慶尚北道(キョンサンブクド)地域を襲った過去最悪規模の山火事被害の復旧が進んでいた4月、蔚山(ウルサン)北区のあるボランティア団体を80代の女性が訪ねた。手には10万ウォンの入った封筒を握っていた。基礎生活受給者だという女性は、基礎年金と高齢者雇用手当を節約してためたお金だとし、「ニュースを見て胸が痛み、持ってきた」と語ると、最後まで名前を明かさず立ち去った。
このように名を名乗らず分かち合いを実践する「匿名寄付」が、今年大きく増えていることが分かった。28日、情報公開請求で提出された大韓赤十字社の資料によると、今年(今月10日現在)に受け付けられた匿名寄付金は367億ウォンと、前年(129億ウォン)から約2.8倍に急増した。全体の寄付金に占める匿名寄付の割合も、同期間に10.3%から19.2%へと大きく伸び、直近5年間で最高となった。匿名寄付とは、氏名や住民登録番号、事業者登録番号などを明かさずに受け付けられた寄付を指す。
高額寄付者の間でも「静かな分かち合い」は主流だ。社会福祉共同募金会(愛の実)の累計1億ウォン以上の匿名後援者は、直近5年間で586人と、全高額後援者の15%に達する。ユニセフ韓国委員会にも、同期間に31人の資産家が計14億ウォン超を匿名で寄託した。
匿名寄付が増えた背景には、相次ぐ大規模災害と、静かな形で分かち合いを実践しようとする意識の変化があるとみられる。

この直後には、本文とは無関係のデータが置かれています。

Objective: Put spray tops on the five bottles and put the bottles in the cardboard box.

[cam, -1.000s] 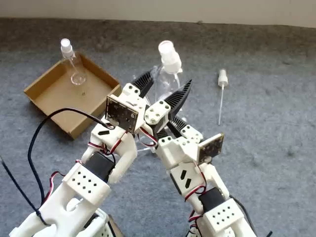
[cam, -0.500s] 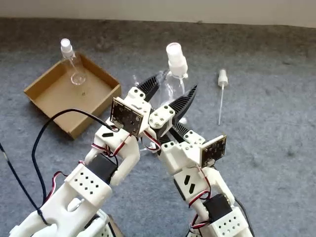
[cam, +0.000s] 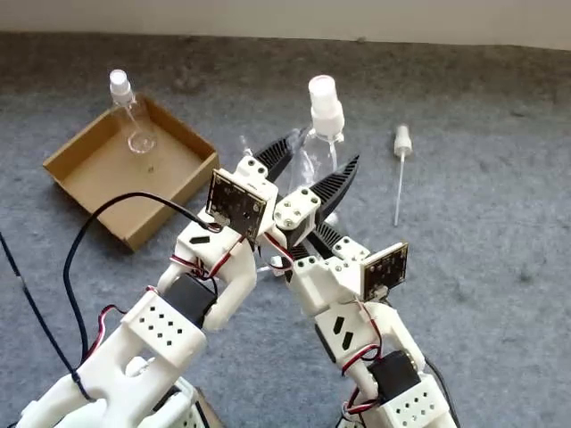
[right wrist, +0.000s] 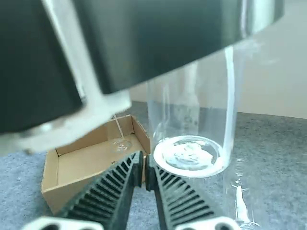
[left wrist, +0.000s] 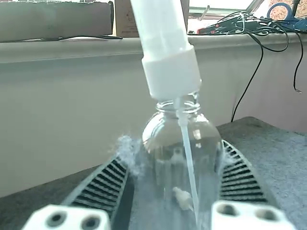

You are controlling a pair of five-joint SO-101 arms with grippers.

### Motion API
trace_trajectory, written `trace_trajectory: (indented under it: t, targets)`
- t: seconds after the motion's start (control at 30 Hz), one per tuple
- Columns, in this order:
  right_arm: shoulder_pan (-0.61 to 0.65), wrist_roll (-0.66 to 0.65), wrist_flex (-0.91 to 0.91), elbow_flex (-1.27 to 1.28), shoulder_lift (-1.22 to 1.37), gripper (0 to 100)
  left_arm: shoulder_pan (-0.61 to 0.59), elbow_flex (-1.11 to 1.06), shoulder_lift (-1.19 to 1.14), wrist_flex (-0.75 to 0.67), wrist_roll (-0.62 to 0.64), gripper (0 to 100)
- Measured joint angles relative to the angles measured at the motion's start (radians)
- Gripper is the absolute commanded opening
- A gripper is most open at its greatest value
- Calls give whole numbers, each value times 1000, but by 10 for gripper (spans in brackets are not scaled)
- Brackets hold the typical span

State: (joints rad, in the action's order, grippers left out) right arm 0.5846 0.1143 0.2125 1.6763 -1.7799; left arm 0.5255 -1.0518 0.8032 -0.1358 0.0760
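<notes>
Bottle [cam: 312, 159]: clear, upright, raised above the desk [cam: 482, 232] near the middle of the high view; round base visible from below in the right wrist view.
Spray top [cam: 326, 102]: white, sitting on the bottle's neck at a slight tilt; collar just over the rim, dip tube running down inside the glass.
Left gripper [cam: 310, 169]: clamped on the bottle's body, one black ribbed finger pressed against each side, fingertips pointing away toward the far edge of the desk.
Left arm: stretched forward from the near left corner, wrist lifted, wrist camera board facing up just behind the fingers.
Right gripper [right wrist: 145, 160]: fingers drawn together with only a thin slit between them, holding nothing; placed low, just beneath and in front of the bottle's base.
Right arm: rising from the near edge just beside the left arm, wrist tucked under the left gripper, forearm angled toward the bottle.
Cardboard box [cam: 107, 169]: shallow and open-topped, lying on the desk at far left, well apart from both grippers.
Second bottle [cam: 134, 120]: clear, capped with a white spray top, standing upright in the box's far corner.
Loose spray top [cam: 401, 143]: lying flat on the desk to the right of the held bottle, dip tube pointing toward the near edge.
Desk: covered in grey carpet-like fabric.
Cable [cam: 116, 209]: black, looping from the left arm's wrist across the near wall of the box.
</notes>
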Motion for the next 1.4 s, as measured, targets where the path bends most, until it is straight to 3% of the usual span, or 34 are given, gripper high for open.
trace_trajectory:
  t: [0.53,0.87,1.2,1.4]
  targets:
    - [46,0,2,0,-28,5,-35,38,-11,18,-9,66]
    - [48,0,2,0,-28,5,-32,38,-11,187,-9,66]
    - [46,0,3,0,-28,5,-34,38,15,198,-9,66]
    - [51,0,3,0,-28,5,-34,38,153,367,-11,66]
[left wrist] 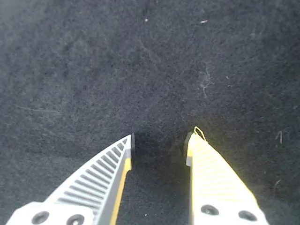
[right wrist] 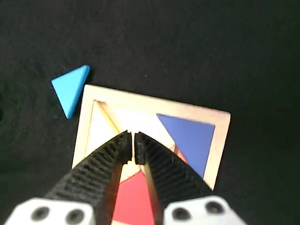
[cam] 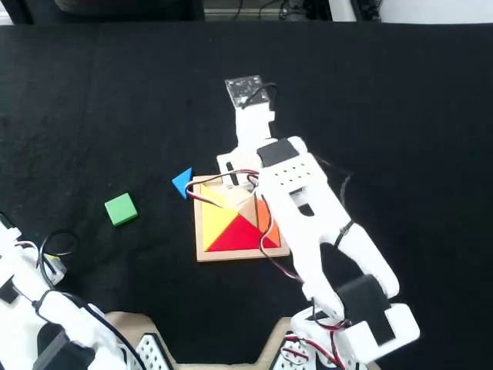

大韓赤十字社のカン・テフン・デジタル募金チーム長は、「昨年12・29の務安(ムアン)空港での済州(チェジュ)航空旅客機事故に続き、政府樹立以来最悪とされた3月の慶北山火事、7月の『怪物的豪雨』による各地の土砂災害など、大きな災害が相次ぐ中で、相互扶助の精神がよみがえったようだ」と話した。光云(クァンウン)大学行政学科のチョン・ジンギョン教授(美しい財団寄付文化研究所副所長)は、「かつては寄付が集団的行為だったが、最近は『自分にとってどんな意味を持つのか』を問い直す個人的実践へと性格が変わっている」と説明した。